It’s rare nowadays to get a single newspaper leader column endorsing a Government policy, never mind severalof them. The default mode is now criticism, in increasingly dire terms, as the Prime Minister’s reputation continues in its death spin.
But Jeremy Wright, the Culture Secretary, has pulled off an unusual feat. His proposed regulations on online content are ‘a good step forward’ according to The Sun, and have ‘pleased’ the Daily Telegraph, along with approving noises elsewhere. Even today’s Financial Times leader about the unintended consequences of heavy-handed digital regulation somehow skips past the UK entirely, even at the moment at which our country is plunging into those very waters.
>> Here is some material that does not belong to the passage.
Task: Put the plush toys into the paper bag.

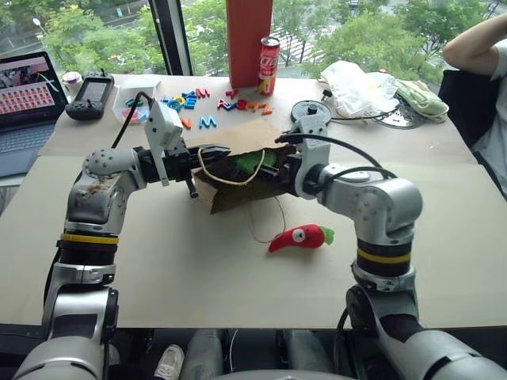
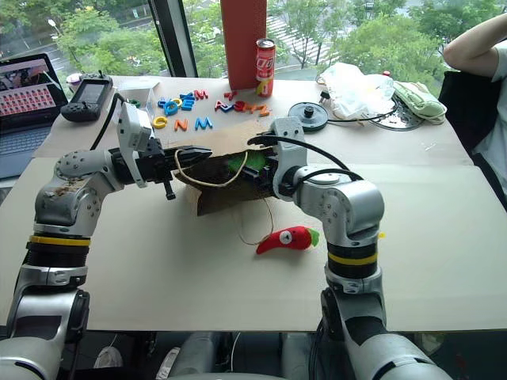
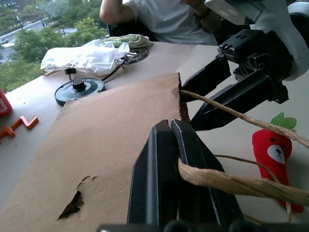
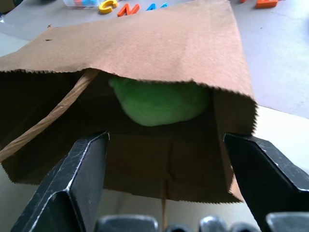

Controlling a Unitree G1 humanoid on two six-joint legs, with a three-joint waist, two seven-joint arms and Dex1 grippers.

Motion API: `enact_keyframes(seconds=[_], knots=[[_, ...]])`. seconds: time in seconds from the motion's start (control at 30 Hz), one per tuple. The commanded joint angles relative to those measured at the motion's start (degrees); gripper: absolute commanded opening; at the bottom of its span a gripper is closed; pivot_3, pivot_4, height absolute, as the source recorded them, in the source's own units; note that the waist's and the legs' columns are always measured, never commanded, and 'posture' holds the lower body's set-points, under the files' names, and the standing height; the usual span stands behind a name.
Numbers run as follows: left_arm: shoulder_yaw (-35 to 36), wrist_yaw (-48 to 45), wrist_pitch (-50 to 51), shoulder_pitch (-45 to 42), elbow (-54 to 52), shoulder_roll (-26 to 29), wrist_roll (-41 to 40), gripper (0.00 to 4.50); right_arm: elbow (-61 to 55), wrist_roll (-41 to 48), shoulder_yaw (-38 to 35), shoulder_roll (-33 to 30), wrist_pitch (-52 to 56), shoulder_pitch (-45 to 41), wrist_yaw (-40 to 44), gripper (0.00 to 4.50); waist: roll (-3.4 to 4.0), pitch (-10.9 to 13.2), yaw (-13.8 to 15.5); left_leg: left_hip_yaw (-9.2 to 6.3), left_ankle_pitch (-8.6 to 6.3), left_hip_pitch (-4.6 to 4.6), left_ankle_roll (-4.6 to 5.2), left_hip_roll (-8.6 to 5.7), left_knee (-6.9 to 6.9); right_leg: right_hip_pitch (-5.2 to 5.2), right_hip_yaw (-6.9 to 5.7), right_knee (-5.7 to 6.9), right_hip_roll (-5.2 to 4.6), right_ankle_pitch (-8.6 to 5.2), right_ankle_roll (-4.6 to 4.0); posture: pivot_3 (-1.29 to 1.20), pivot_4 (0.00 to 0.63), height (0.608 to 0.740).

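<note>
Table (image 1: 444, 237): a wide surface under brown paper, carrying all else. At its far edge stand a red box (image 1: 248, 39) and a can (image 1: 269, 66); a laptop (image 1: 28, 111) lies at the far left, a black handheld device (image 1: 89, 96) beside it. A person (image 1: 487, 71) sits at the far right corner.

Bag (image 1: 238, 170): brown paper, lying on its side at the table's middle, mouth turned toward the right arm. One cord handle (image 1: 226, 176) loops up across the mouth; the other cord trails on the table toward the near edge. The upper panel has a small tear, seen in the left wrist view.

White plastic bag (image 1: 356, 83): crumpled at the far right, with a pale green cloth (image 1: 422, 99) beside it and a black round disc (image 1: 310, 111) nearer the middle.

Left gripper (image 3: 171, 140): level, clenched on the bag's upper rim and the raised handle, fingers pressed together.

Right gripper (image 4: 166, 159): at the bag's mouth, released, its two fingers (image 4: 72, 179) spread wide and grasping nothing.

Green toy (image 4: 159, 101): a rounded lime blob inside the bag, resting just under the upper panel.

Red toy (image 1: 299, 237): chili-shaped with a green stem, lying on the table just outside the bag, near the right forearm.

Letters (image 1: 198, 103): colourful plastic pieces scattered beyond the bag, in front of the box.
</note>
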Motion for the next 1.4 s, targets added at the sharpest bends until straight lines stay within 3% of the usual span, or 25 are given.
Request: enact_keyframes(seconds=[0.03, 0.2, 0.27, 0.47, 0.67, 0.77, 1.1, 1.23, 1.4], knots=[[0.85, -0.21, -1.56, -1.18, -0.48, 0.41, 0.08, 0.0, -8.66, 4.58, 0.69, -13.08, -2.26, 3.58, 11.4, 4.22, 0.0, 0.0, 0.07, 0.0, -0.01, 0.01, 0.02, 0.0, -0.01, 0.01, 0.01, -0.04, 0.0, 0.0, 0.0, 0.0, 0.15, 0.739], [0.77, -0.22, -1.75, -1.44, -0.18, 0.3, 0.2, 0.0, -17.69, 4.54, 9.24, -31.55, -11.58, 13.86, 25.51, 4.22, -0.01, 0.0, 0.01, -0.05, -0.06, 0.05, 0.1, -0.02, -0.02, 0.02, 0.05, -0.24, 0.0, -0.03, 0.04, 0.0, 0.15, 0.739], [0.77, -0.29, -1.79, -1.49, -0.12, 0.28, 0.26, 0.0, -18.43, 2.61, 12.5, -35.01, -14.86, 16.49, 27.3, 4.22, -0.01, 0.01, -0.12, -0.1, -0.06, 0.06, 0.1, -0.02, -0.01, 0.03, 0.08, -0.24, 0.02, -0.04, 0.04, 0.0, 0.15, 0.739], [0.91, -0.43, -1.5, -1.4, -0.38, 0.44, 0.23, 0.0, -13.34, -4.46, 19.89, -35.53, -18.27, 16.58, 24.82, 4.22, -0.03, 0.01, -0.04, -0.29, -0.03, 0.22, 0.09, -0.03, 0.15, 0.1, 0.2, -0.05, 0.01, -0.03, 0.04, 0.0, 0.15, 0.739], [0.98, -0.49, -1.25, -1.21, -0.67, 0.68, 0.22, 0.0, -10.48, -6.97, 21.23, -33.22, -17.69, 15.53, 23.68, 4.22, -0.03, 0.01, 0.25, -0.27, -0.02, 0.14, 0.12, -0.04, 0.18, 0.06, 0.17, -0.06, 0.0, -0.03, 0.04, 0.0, 0.15, 0.739], [0.99, -0.53, -1.21, -1.22, -0.7, 0.73, 0.25, 0.0, -10.02, -7.58, 22.0, -33.08, -17.66, 16.04, 24.0, 3.46, -0.02, 0.01, 0.38, -0.2, -0.02, 0.08, 0.12, -0.04, 0.19, 0.05, 0.13, -0.12, 0.0, -0.04, 0.05, 0.0, 0.15, 0.739], [1.15, -0.58, -1.17, -1.15, -0.74, 0.87, 0.23, 0.0, -11.48, -6.92, 20.97, -34.03, -17.13, 17.79, 25.13, 0.06, -0.02, 0.01, 0.68, -0.12, -0.03, 0.1, 0.13, -0.04, 0.19, 0.07, 0.12, -0.09, 0.0, -0.04, 0.05, 0.0, 0.15, 0.739], [1.18, -0.6, -1.19, -1.06, -0.84, 0.91, 0.19, 0.0, -14.34, -4.91, 16.59, -35.54, -18.94, 20.21, 27.15, 0.01, -0.03, 0.01, 0.84, -0.13, -0.03, 0.09, 0.13, -0.04, 0.2, 0.07, 0.12, -0.08, -0.01, -0.04, 0.05, 0.0, 0.15, 0.739], [1.14, -0.57, -1.39, -1.34, -0.53, 0.92, 0.33, 0.0, -17.82, 2.18, 3.16, -36.37, -20.54, 24.29, 31.82, 0.01, -0.03, 0.01, 1.39, -0.15, -0.03, 0.08, 0.13, -0.05, 0.21, 0.08, 0.12, -0.11, -0.01, -0.04, 0.06, 0.0, 0.15, 0.739]])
It’s perfectly reasonable to be concerned about the exploitation of new technologies by extremists and criminals. It’s understandable to worry about digital communications exposing children to material otherwise restricted to adults. It’s obviously within the bounds of normal policy to consider great regulatory leaps like that proposed today – it undoubtedly contains potential threats to freedom expression, but plenty of other policies demonstrate that that in itself is not felt to be an obstacle, wisely or unwisely.
However, we should be a little wary of exactly why such proposals are hailed enthusiastically, rather than scrutinised and challenged, by the press. The normal role of watchdog – which they do enthusiastically and effectively in most cases – is fuddled by the fact that these regulations are an attack on their rivals. Put simply, Google, Facebook and others have been cannibalising traditional media companies’ revenues, and increasingly threaten to (mis)use their dominance to decide the success or failure of one article or another, and thereby one media outlet or another.
Small wonder that Fleet Street, normally a justified sceptic of the man from the ministry controlling what anyone publishes, has become an ardent cheerleader for the idea of press regulation…just so long as the press in question is Mark Zuckerberg’s virtual outlet, and not anything that appears in paper and ink. Wright’s proposals must be considered and debated as they deserve, on their merits and their flaws, and in full.